WHAT IS EXPECTED >>
Write out the data exactly, keeping every line.

GIVEN INFORMATION: Begin

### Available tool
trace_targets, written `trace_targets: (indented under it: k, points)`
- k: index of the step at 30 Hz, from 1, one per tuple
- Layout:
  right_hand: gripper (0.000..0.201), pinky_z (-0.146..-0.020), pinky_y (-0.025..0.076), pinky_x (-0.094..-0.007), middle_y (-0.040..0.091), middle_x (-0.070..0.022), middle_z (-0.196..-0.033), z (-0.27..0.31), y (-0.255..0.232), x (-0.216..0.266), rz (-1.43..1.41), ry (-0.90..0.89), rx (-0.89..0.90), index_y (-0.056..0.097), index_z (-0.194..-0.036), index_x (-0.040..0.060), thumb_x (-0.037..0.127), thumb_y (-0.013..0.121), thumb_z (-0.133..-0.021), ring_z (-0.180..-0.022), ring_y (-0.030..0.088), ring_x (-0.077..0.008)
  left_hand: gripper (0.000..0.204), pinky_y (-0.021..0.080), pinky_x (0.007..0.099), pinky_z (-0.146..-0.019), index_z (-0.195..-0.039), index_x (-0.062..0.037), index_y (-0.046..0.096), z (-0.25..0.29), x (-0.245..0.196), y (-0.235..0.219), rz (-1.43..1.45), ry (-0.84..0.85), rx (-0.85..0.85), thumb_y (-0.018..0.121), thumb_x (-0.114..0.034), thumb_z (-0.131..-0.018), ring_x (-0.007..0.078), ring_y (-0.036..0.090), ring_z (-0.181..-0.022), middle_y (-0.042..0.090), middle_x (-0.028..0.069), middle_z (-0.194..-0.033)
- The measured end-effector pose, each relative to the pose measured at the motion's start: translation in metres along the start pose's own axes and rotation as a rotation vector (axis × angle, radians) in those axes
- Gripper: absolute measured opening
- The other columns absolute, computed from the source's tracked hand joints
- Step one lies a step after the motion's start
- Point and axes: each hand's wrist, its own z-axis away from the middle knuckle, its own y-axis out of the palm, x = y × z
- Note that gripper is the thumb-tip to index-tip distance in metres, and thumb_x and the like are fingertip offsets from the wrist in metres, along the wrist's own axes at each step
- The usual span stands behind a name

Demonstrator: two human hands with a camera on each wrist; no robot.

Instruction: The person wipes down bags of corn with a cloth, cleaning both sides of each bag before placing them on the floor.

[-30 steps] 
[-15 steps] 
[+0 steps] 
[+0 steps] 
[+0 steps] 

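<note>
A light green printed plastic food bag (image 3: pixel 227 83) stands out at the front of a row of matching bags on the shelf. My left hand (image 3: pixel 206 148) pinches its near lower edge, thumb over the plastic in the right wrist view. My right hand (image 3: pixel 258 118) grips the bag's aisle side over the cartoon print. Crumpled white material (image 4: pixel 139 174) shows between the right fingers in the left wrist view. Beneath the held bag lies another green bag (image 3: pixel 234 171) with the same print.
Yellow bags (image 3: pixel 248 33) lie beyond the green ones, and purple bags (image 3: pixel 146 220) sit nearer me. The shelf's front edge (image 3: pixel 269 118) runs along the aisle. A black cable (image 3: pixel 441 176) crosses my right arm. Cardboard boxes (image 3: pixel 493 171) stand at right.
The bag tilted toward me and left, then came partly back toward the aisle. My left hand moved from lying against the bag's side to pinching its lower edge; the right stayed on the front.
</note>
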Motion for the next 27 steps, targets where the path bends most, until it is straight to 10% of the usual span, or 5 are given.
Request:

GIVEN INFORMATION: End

OUTPUT BELOW >>
### Available tool
trace_targets, written `trace_targets: (indented under it: k, points)`
- k: index of the step at 30 Hz, from 1, one per tuple
- Layout:
  right_hand: gripper (0.000..0.201), pinky_z (-0.146..-0.020), pinky_y (-0.025..0.076), pinky_x (-0.094..-0.007), middle_y (-0.040..0.091), middle_x (-0.070..0.022), middle_z (-0.196..-0.033), z (-0.27..0.31), y (-0.255..0.232), x (-0.216..0.266), rz (-1.43..1.41), ry (-0.90..0.89), rx (-0.89..0.90), index_y (-0.056..0.097), index_z (-0.194..-0.036), index_x (-0.040..0.060), thumb_x (-0.037..0.127), thumb_y (-0.013..0.121), thumb_z (-0.133..-0.021), ring_z (-0.180..-0.022), ring_y (-0.030..0.088), ring_x (-0.077..0.008)
  left_hand: gripper (0.000..0.204), pinky_y (-0.021..0.080), pinky_x (0.007..0.099), pinky_z (-0.146..-0.019), index_z (-0.195..-0.039), index_x (-0.062..0.037), index_y (-0.046..0.096), z (-0.25..0.29), x (-0.245..0.196), y (-0.235..0.219), rz (-1.43..1.45), ry (-0.84..0.85), rx (-0.85..0.85), thumb_y (-0.018..0.121), thumb_x (-0.114..0.034), thumb_z (-0.131..-0.018), ring_x (-0.007..0.078), ring_y (-0.036..0.090), ring_z (-0.181..-0.022), middle_y (-0.042..0.090), middle_x (-0.028..0.069), middle_z (-0.194..-0.033)
- The measured end-effector pose, each relative to the pose measured at the motion's start: translation in metres along the start pose's own axes and rotation as a rotation vector (axis × angle, radians) in those axes
- Gripper: absolute measured opening
- The other columns absolute, computed from the source's tracked hand joints
- Step one lies a step after the motion's start
- Point and axes: each hand's wrist, its own z-axis away from the middle knuckle, its own y-axis out of the palm, x = y × z
- Note that gripper is the thumb-tip to index-tip distance in metres, and thumb_x and the like are fingertip offsets from the wrist in metres, along the wrist's own axes at each step
- The usual span stands behind a name

Demonstrator: two human hands with a camera on each wrist; no robot.

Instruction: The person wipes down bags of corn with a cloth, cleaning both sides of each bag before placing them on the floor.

[-30 steps] 
[-15 steps] 
[+0 steps] 
[+0 steps] 
[+0 steps] 

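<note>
A light green printed plastic food bag (image 3: pixel 227 83) stands out at the front of a row of matching bags on the shelf. My left hand (image 3: pixel 206 148) pinches its near lower edge, thumb over the plastic in the right wrist view. My right hand (image 3: pixel 258 118) grips the bag's aisle side over the cartoon print. Crumpled white material (image 4: pixel 139 174) shows between the right fingers in the left wrist view. Beneath the held bag lies another green bag (image 3: pixel 234 171) with the same print.
Yellow bags (image 3: pixel 248 33) lie beyond the green ones, and purple bags (image 3: pixel 146 220) sit nearer me. The shelf's front edge (image 3: pixel 269 118) runs along the aisle. A black cable (image 3: pixel 441 176) crosses my right arm. Cardboard boxes (image 3: pixel 493 171) stand at right.
The bag tilted toward me and left, then came partly back toward the aisle. My left hand moved from lying against the bag's side to pinching its lower edge; the right stayed on the front.
</note>
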Motion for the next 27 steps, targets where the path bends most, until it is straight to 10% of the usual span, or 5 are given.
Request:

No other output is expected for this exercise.